▶ WHAT THE TASK ASKS
Copy each line of the records below that has "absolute" in it.

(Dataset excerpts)
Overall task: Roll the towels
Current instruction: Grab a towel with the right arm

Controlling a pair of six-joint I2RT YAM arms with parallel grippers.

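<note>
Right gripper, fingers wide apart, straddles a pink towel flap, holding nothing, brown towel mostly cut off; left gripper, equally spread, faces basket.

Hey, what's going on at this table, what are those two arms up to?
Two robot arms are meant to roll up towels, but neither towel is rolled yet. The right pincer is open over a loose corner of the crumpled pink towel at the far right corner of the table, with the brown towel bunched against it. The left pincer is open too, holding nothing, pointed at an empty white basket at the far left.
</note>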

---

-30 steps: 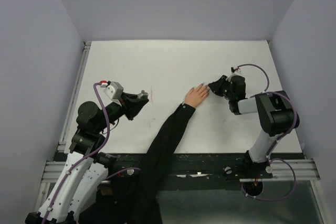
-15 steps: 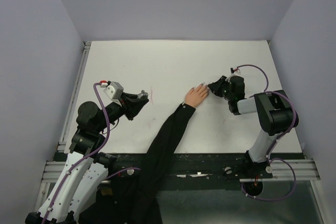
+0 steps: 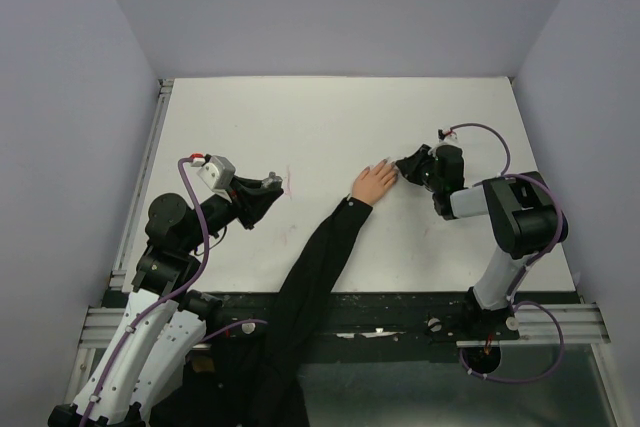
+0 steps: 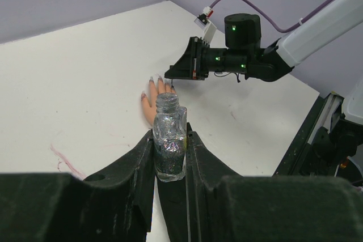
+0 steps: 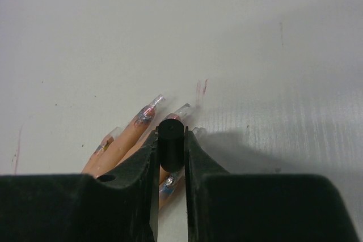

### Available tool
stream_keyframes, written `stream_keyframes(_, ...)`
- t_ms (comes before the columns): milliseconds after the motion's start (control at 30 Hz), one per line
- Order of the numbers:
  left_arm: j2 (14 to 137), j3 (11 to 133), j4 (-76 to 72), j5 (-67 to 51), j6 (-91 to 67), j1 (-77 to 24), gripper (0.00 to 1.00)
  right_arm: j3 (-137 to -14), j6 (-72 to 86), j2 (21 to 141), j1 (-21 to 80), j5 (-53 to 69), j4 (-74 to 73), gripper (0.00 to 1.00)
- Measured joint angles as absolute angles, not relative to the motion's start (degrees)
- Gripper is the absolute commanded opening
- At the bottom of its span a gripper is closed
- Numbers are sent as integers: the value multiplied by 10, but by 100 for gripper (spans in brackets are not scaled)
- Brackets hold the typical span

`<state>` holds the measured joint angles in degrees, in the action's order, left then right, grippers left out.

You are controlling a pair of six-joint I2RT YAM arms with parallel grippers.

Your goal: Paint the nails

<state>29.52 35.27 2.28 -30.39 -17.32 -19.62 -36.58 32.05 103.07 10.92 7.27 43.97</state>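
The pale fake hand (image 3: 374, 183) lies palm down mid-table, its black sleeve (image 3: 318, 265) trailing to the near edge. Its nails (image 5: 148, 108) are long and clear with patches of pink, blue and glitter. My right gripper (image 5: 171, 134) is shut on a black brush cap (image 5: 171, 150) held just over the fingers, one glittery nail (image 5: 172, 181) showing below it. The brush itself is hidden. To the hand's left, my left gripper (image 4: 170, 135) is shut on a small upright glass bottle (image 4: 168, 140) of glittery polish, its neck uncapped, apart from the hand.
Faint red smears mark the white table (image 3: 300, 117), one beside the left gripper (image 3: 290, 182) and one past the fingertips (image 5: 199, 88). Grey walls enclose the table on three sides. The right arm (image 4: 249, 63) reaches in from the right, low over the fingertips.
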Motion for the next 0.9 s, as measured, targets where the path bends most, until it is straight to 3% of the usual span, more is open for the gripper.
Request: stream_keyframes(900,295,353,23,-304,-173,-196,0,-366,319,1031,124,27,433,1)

▶ OUTPUT OF THE TASK
- Measured joint angles as absolute angles, not relative to the motion's start (degrees)
- Gripper is the absolute commanded opening

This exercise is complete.